Im Gegensatz zu den sonst von mir sehr geschätzten Kommentaren von Herrn Anastasiadis ist sein Standpunkt diesmal erneut ein Beispiel dafür, dass er offensichtlich auf einem Auge blind ist. Reflexartig immer dann, wenn es um den Kreml-Chef geht. Wenn Putin in der Rede an die Nation betont, dass er Russland „Zum Land der Möglichkeiten“ machen wird, ist das nichts anderes als US-amerikanische Slogans wie „Make America Great Again“ oder „America First“. Wenn Russland in Syrien seine Interessen vertritt, ist das nichts anderes wie die Einmischung der USA an allen Brandherden der Welt. Man erinnere sich: Als Präsident Obama 2009 den Friedensnobelpreis erhielt, waren die USA in elf kriegerische Auseinandersetzungen verwickelt. Wenn die Nato im Osten bis an die Grenzen Russlands heranrückt, ist eine entsprechende Reaktion nicht überraschend. Ebenso wenig wie der jüngst bekannt gewordene Hackerangriff.
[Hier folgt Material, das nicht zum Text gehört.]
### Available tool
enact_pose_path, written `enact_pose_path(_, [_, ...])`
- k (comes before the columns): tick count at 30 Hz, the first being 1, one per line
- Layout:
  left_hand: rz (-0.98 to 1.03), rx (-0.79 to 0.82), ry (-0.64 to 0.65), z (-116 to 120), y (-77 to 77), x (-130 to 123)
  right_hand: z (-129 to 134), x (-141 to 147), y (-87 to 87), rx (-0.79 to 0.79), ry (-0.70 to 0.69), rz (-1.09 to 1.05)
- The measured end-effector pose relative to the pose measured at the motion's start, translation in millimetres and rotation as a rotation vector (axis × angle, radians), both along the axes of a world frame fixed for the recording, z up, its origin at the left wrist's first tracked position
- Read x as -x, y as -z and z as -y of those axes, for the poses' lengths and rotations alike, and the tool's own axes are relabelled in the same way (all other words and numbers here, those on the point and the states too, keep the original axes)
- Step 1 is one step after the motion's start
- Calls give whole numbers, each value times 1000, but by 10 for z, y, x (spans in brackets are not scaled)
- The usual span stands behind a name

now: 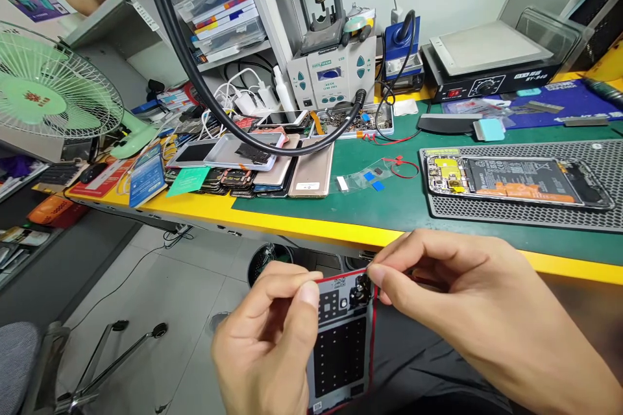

Ich erinnere an den NSA-Skandal, von dem auch die Bundesregierung Ziel der massenhaften Datensammlung war und vermutlich immer noch ist. Das ist eben Weltpolitik unter Alphatieren. Ich empfehle zu diesem Themenkomplex, sich die Vorträge von Dr. Eugen Drewermann „Vom ewigen Krieg zum ewigen Frieden“ (1-5). Eine Möglichkeit von einer besseren Welt zu träumen.